En ville

23/01/13 à 10:40 - Mise à jour à 10:39

ROMAN | En ville, il y a "des gens qui disent qu'ils viennent et qui ne viennent pas, des avenirs sans avenir, esquissés dans des phrases"... On se dit: quelle vanité!

DE CHRISTIAN OSTER, ÉDITIONS DE L'OLIVIER, 174 PAGES. ****

En ville

ROMAN | En ville, il y a "des gens qui disent qu'ils viennent et qui ne viennent pas, des avenirs sans avenir, esquissés dans des phrases"... On se dit: quelle vanité! Puis avec stupeur, on réalise que tous ces gestes qu'on n'a pas commis alors qu'on aurait dû (ou l'inverse) nous pourrissent l'existence. Et c'est ce qui arrive à cinq "amis"que rien ne rattache a priori: Paul, Louise, son épouse, William, Georges et Jean, le narrateur. Depuis trois ans, ils mettent un point d'honneur à partir ensemble en vacances alors qu'ils ne se voient pratiquement pas dans l'année. Peur de la solitude? Volonté de se créer une image utopique de l'amitié?

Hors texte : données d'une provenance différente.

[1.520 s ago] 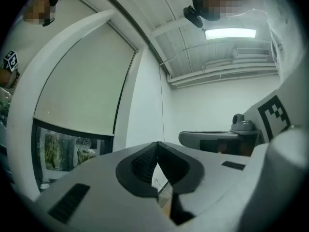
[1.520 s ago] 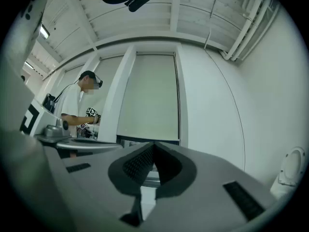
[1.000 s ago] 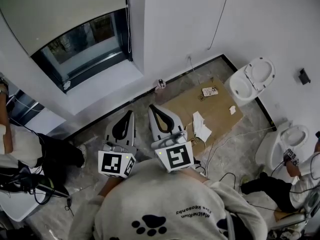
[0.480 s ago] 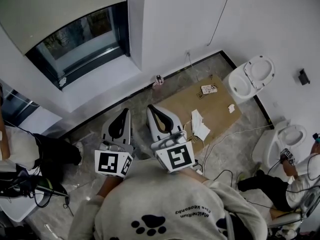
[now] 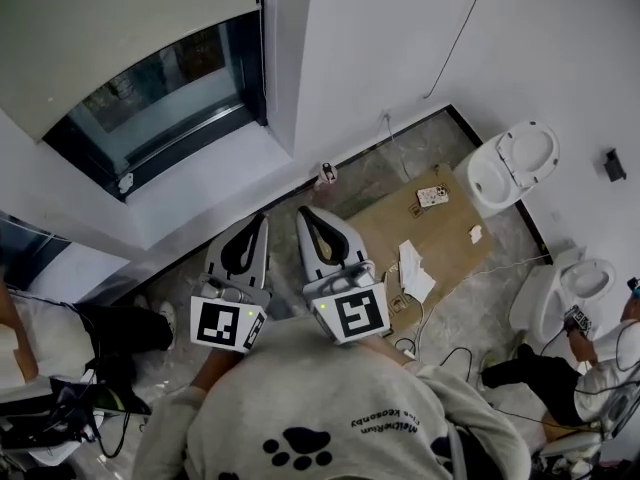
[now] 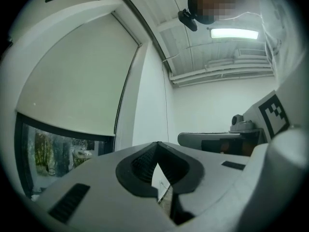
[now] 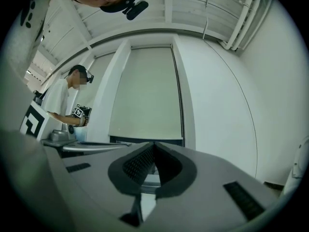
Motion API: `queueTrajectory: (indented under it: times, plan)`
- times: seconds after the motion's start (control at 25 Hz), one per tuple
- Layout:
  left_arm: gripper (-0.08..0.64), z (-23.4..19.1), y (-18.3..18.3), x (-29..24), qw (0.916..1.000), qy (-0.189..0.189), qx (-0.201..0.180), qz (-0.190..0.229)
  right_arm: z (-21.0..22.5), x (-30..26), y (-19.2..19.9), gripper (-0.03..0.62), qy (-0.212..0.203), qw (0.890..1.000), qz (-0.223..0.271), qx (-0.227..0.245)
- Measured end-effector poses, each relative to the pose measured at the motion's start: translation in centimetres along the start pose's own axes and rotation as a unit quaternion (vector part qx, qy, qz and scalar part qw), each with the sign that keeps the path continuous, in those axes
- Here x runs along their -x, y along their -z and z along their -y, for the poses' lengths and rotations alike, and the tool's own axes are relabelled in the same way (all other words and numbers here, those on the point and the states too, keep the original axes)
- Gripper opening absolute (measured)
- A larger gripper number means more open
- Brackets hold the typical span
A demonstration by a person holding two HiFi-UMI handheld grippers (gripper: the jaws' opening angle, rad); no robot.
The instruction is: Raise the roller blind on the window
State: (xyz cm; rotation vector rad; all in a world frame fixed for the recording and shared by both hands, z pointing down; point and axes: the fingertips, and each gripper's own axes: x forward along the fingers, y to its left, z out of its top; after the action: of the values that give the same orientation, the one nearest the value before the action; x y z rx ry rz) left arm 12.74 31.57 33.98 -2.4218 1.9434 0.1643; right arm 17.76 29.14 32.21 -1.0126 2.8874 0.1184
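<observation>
Both tools are travelling across the room together since the earlier frames, and the cardboard sheet (image 5: 430, 233) and the toilet (image 5: 515, 163) are sliding toward the right of the head view while the window (image 5: 170, 88) is holding in the upper left. As for the job, it is looking barely begun: the roller blind (image 5: 120, 28) is covering most of the window, leaving only a lower band of glass showing above the sill (image 5: 200, 173), so nearly all the raising is left to do. Whatever cord or chain works the blind is too fine to pick out, and nothing is in hand yet. Down at lower centre, the left tool (image 5: 260, 223) and the right tool (image 5: 305, 213) are sitting side by side, close together, both aiming up the frame toward the wall under the window and lying roughly level, marker cubes back by the person's chest. Each tool is showing its dark pads pressed together with nothing between them, and both are well apart from the blind.
</observation>
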Motion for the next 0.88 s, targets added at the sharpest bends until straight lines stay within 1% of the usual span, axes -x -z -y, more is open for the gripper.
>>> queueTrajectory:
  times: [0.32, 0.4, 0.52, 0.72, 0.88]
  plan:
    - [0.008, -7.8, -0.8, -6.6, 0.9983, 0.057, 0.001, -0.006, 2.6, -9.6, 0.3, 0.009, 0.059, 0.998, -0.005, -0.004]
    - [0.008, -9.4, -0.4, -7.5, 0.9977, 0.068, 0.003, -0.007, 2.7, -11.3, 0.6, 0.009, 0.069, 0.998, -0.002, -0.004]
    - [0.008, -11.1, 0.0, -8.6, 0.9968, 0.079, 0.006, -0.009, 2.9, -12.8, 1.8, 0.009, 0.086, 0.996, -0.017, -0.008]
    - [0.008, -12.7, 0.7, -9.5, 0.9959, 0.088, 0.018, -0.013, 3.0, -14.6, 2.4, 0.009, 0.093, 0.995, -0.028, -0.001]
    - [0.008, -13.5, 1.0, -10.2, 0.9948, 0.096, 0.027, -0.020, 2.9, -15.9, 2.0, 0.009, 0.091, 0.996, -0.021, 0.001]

Peut-être tout cela à la fois. Cette année cependant, les choses changent: Louise quitte Paul, William meurt, Georges se sent trompé par sa dernière conquête et Jean va avoir un enfant avec une femme qu'il n'aime pas. Pourtant, ils partiront. Comme dans Une femme de ménage, c'est l'analyse de la fragilité de l'amour, de l'impossibilité d'accéder à un bonheur durable qui constitue l'intérêt d'un roman de Christian Oster. Mais alors qu'il maniait l'humour dans le premier récit, il adopte ici un ton plus tragique. Le destin semble échapper aux personnages et la gravité de la fin semble inscrite dès les premières pages d'En ville. Ce roman court aiguise nos manies, nos désirs, nos phobies qui, parce qu'ils ne sont pas dévoilés, nous éloignent des autres. Le style épuré, la syntaxe bien agencée ramènent le lecteur à ses propres déboires. Oster a l'art de nous surprendre au moment où la vie bascule.